A notícia resume o que foi um ano turbulento para a cinefilia americana, que ainda teve que lidar com interferências e ataques do presidente Donald Trump. Logo no começo de 2025, o republicano ameaçou taxar filmes e séries que não fossem gravados em solo americano, numa resposta torpe à fuga de produções dos Estados Unidos.
Diante de uma escalada de preços para filmar no país -em especial em Los Angeles, meca do cinema-, pequenos e grandes estúdios vêm recorrendo a terras estrangeiras para montar seus sets de filmagem. Trump usou o protecionismo como bandeira, mas o tiro saiu pela culatra, e membros da indústria disseram que a ideia pioraria o cenário. Até agora, a promessa não saiu da rede social pessoal do presidente, a Truth Social.
A investida do republicano contra o setor cultural, porém, teve efeitos práticos em Hollywood. Os estúdios têm evitado queimar seu filme com Trump, já que dependem do governo em negociações internacionais relativas à regulamentação do streaming e também para a aprovação de fusões, como a da Paramount e Skydance, finalizada em agosto. A união entre as duas empresas aconteceu com a bênção do presidente.
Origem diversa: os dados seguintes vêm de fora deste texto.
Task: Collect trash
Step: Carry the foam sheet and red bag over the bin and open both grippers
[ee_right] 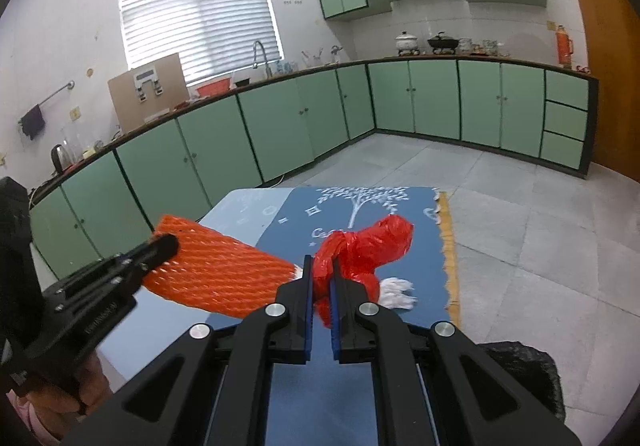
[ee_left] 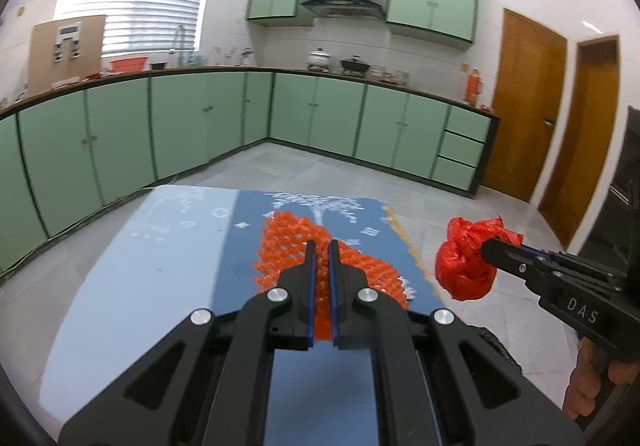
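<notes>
My left gripper (ee_left: 321,251) is shut on an orange foam net sleeve (ee_left: 288,246), held above the blue tablecloth (ee_left: 240,254). In the right wrist view the same sleeve (ee_right: 216,274) sticks out sideways from the left gripper (ee_right: 170,243). My right gripper (ee_right: 321,266) is shut on a crumpled red plastic bag (ee_right: 368,242), lifted off the table. The left wrist view shows that bag (ee_left: 464,270) bunched at the tip of the right gripper (ee_left: 487,248), off the table's right edge. A white crumpled tissue (ee_right: 396,292) lies on the cloth (ee_right: 420,246) beyond the bag.
A black bag (ee_right: 520,370) sits low at the right beside the table. Green kitchen cabinets (ee_left: 180,126) line the far walls, with grey tiled floor (ee_right: 520,214) between them and the table. Wooden doors (ee_left: 524,106) stand at the right.
</notes>
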Demonstrator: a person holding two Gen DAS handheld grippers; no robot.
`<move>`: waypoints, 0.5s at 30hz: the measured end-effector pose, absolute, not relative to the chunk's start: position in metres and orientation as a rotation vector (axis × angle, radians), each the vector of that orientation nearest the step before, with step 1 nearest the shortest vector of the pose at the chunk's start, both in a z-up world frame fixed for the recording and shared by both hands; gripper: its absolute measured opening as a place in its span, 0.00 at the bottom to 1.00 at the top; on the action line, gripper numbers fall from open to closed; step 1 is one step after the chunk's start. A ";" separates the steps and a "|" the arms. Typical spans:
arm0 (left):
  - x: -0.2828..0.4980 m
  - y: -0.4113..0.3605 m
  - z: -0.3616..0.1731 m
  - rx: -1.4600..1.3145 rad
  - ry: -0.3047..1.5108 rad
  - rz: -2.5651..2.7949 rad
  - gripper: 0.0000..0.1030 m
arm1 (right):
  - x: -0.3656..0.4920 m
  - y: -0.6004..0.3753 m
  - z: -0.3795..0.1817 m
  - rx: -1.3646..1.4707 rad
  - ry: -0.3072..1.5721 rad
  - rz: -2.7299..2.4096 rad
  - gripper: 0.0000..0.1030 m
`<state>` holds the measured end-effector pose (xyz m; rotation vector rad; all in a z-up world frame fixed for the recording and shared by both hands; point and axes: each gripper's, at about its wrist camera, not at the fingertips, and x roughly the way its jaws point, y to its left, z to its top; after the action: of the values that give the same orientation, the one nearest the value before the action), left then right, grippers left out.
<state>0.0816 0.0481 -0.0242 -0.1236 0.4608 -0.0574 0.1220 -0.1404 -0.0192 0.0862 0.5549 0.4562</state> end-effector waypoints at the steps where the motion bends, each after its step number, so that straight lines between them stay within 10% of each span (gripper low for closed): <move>1: 0.083 0.042 -0.025 -0.122 0.462 -0.073 0.04 | 0.120 -0.145 -0.018 0.087 0.550 0.446 0.07; 15: 0.109 -0.058 -0.047 -0.049 0.512 -0.305 0.04 | 0.101 -0.237 -0.034 0.123 0.570 0.199 0.07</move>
<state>0.1088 -0.0580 -0.0467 -0.0491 0.5116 -0.3053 0.1008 -0.2366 -0.0342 0.1225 0.5704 0.1988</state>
Em contrapartida, a Paramount vêm silenciado produções críticas ao presidente americano. Mesmo filmes de outros estúdios preferiram não destrinchar assuntos polêmicos em suas tramas para agradar ao público mais conservador, como foi o caso de “Wicked: Parte 2”, “Quarteto Fantástico: Primeiros Passos” e “Elio”, animação da Pixar acusada até de suprimir características queer de seu protagonista.
Exceções foram “Uma Batalha Após a Outra”, “Eddington” e “Bugonia”, filmes vocais em relação à crise social que aprofunda a polarização nos Estados Unidos. Se foi camuflado em Hollywood, aliás, o clima de mal-estar político dominou o Festival de Cannes, com produções sobre a guerra em Gaza e o autoritarismo crescente no mundo, como “Foi Apenas um Acidente”, coroado com a Palma de Ouro. Também houve manifestações vocais de artistas como Robert De Niro e Wes Anderson contra Trump.
Apesar da tensão no ar, a equipe de “O Agente Secreto” desfilou pela avenida Croisette ao som do frevo pernambucano. Se as indicações do filme ao Oscar se concretizarem em janeiro, é provável que o Brasil comece o ano com uma nova festa.